Finding my stride and myself
From couch potato to running bean
Running has held many spaces throughout my life. It started off as a hobby in college, then as a stress reliever as I joined corporate America after graduation.
Running also helped me to quell that competitive part of me. I could run races and be competitive with other runners - they would have no clue that I pegged to out run them at the start of the race. It seemed to be a nice mind game that I could play with myself and win.
Also, at times running seemed to help me out run the demons in my head.
In a more physical sense, running also served as a great exercise that I could take anywhere I travelled in the world. I would use running to explore San Francisco, Copper Canyon, Phnom Pehn, Singapore, and many more.
Each time I travel, my first morning in a new city I always go on a run and it helps me to get acquainted with the little nooks and crannies of a city. It helps me see what life is like in a new city as the culture meets the day. Most lingering questions about a culture can be answered in a few short early morning runs: what is this city's routine? What are the people like? Do they go to cafes? Etc.
Then, in 2009, I moved to Wellington and my running began to take a different shape in my life. I began to no longer be motivated by the usual stress relief or competitive high. And my demons seemed to begin to catch up with me.
No matter where I went, my thoughts are always there. I started to wonder, had I built up a tolerance for dopamine and for outrunning what I was trying to run away from in life? The thought of my running not working for me anymore almost drove me mentally away from my running shoes.
As I looked deeper at this activity that had been such a big part of me over the years, I noticed it began to mirror life back at me. Yes, running is life. We have all heard or seen this cheesey quote on various running paraphernalia.
But this wasn't just a cheesy mantra. I was starting to live and discover the meaning. The meaning beyond the correlation of an injury while running is like getting knocked down in life. The meaning that makes one dig deep down to explore, why run? Why the pain? Why all the planning? What is this all for?
My life in New Zealand mirrored all these questions about work, friendship, family, my future, my past, and plaguing my present.
For years, I had been living for others; their wants, needs, how I could help them fix a problem, how I could be someone's solution. I never thought of myself as being an everything to everyone kind of person but once I stepped out of my routine back home and into a foreign land with a new life, I realised I was that person.
I never really stopped to ask what I loved in life, what I wanted in life, and most importantly, what I needed in life.
So, that is what my running turned into. A time of asking myself about me, even if it was just asking who am I running for? Do I really enjoy running?
The answer was always yes to running but no to those things that I was attaching running to. It was no to all the baggage I was mentally running with. It was letting go of the attachment to my identity of how others perceived me as the go-getter, the over-exerciser, the over-achiever, etc.

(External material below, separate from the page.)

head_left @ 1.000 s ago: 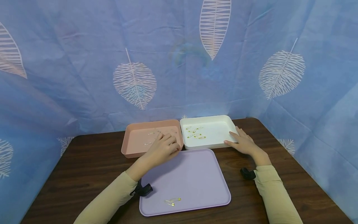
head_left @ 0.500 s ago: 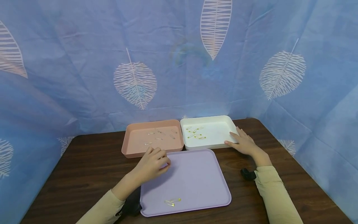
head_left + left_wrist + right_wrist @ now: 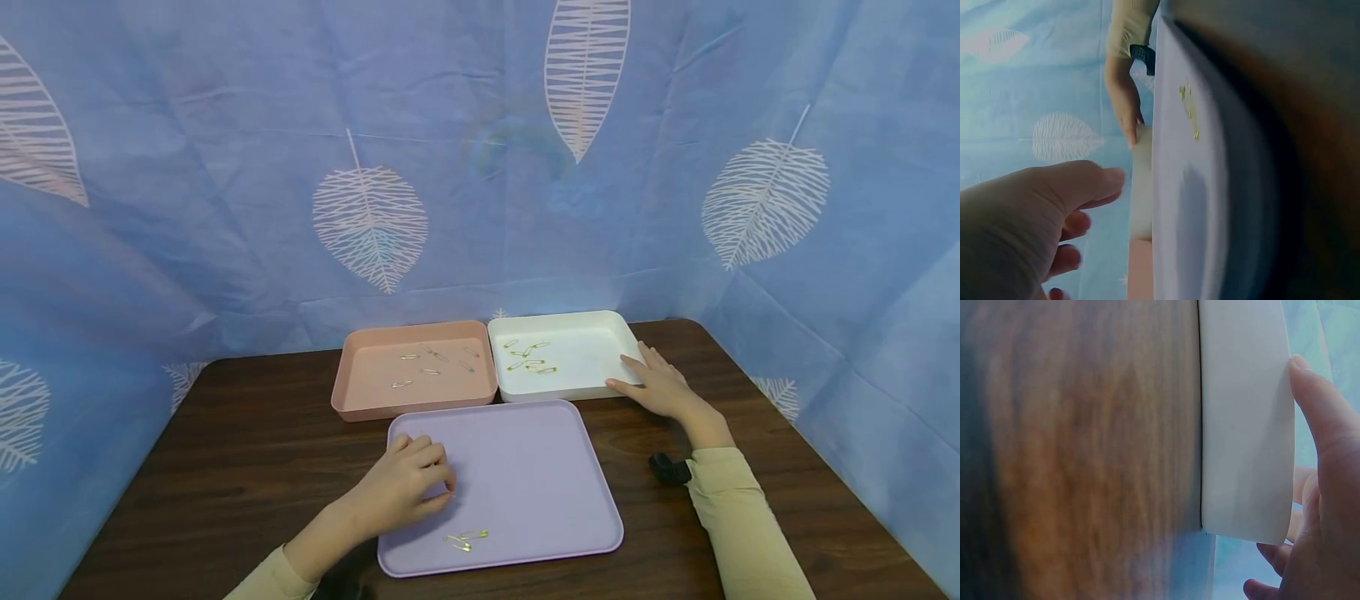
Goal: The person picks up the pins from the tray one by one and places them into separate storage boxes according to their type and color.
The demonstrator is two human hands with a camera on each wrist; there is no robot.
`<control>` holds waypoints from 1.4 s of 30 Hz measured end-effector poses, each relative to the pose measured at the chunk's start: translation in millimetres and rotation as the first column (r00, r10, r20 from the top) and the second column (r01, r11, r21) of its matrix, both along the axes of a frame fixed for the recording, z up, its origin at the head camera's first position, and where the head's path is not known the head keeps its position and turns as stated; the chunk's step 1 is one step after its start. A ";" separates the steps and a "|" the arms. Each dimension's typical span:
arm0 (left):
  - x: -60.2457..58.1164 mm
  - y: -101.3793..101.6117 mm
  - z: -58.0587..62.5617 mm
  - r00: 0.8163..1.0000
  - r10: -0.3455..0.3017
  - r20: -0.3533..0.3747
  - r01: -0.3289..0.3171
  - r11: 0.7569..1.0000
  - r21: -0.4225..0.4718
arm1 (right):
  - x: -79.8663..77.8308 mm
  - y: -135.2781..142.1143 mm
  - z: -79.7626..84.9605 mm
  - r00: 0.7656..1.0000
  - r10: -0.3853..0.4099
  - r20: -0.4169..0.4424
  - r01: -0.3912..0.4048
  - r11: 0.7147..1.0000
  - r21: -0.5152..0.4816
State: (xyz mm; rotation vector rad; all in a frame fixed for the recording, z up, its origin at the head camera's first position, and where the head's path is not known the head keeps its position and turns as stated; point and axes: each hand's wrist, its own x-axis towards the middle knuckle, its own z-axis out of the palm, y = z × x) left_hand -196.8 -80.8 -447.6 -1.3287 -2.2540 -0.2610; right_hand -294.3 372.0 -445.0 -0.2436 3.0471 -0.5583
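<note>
My left hand (image 3: 408, 483) hovers over the left part of a lavender tray (image 3: 532, 475), its fingers loosely bent and nothing visible in them. Close by, near the tray's front edge, lie a few gold safety pins (image 3: 459, 544); the left wrist view shows these pins (image 3: 1190, 112) too. Spread fingers of my right hand (image 3: 663, 392) rest at the near right corner of a white tray (image 3: 592, 342). In the right wrist view the thumb (image 3: 1319, 400) touches its rim. Several gold safety pins (image 3: 535, 362) lie in that tray's left half.
A pink tray (image 3: 367, 358) adjoins the white one on the left, with several silver safety pins (image 3: 402, 384) scattered in it. All the trays stand on a dark wooden table (image 3: 247, 450). A blue leaf-print cloth (image 3: 465, 217) hangs behind.
My left hand has drawn back from the pink tray toward me, over the lavender tray, uncovering the silver safety pins. The right hand stays at the white tray's corner.
</note>
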 end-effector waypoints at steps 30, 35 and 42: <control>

Thanks to the wonderful support system I had with my friends and husband in New Zealand, I could begin to look past these identities and create anew.
As I'm sure many runners can attest, it was time then to let go of all the races and get down to the joy of running.
This is what I found in the beautiful country of New Zealand. With my camelback in tow, I started to leave my house in Mount Victoria and just get lost in the land, finding myself in Ohiro Bay, catching a ferry to Eastbourne to run at East Harbour Regional Park, or taking a ride out to the trails in Upper Hutt.
In getting lost in life, I found myself in running. That is what fuels my runs. It is the freedom my running shoes give me to explore not only new land but also the new land within me.
The morning I left New Zealand to move back to the US, I got up before the sun and left the house for one more run, going to my favorite place on top of Mount Victoria to see the city rise with the sun.
Following my last run in New Zealand, I did what I had become accustomed to doing after a "let yourself go" type of run - I jumped into Oriental Bay for a quick swim with all my running gear on.
I found it a great way to say goodbye to a country and city that I loved. Homage for how New Zealand helped me to shed my mistaken identities and leave them there in the waters of Oriental Bay.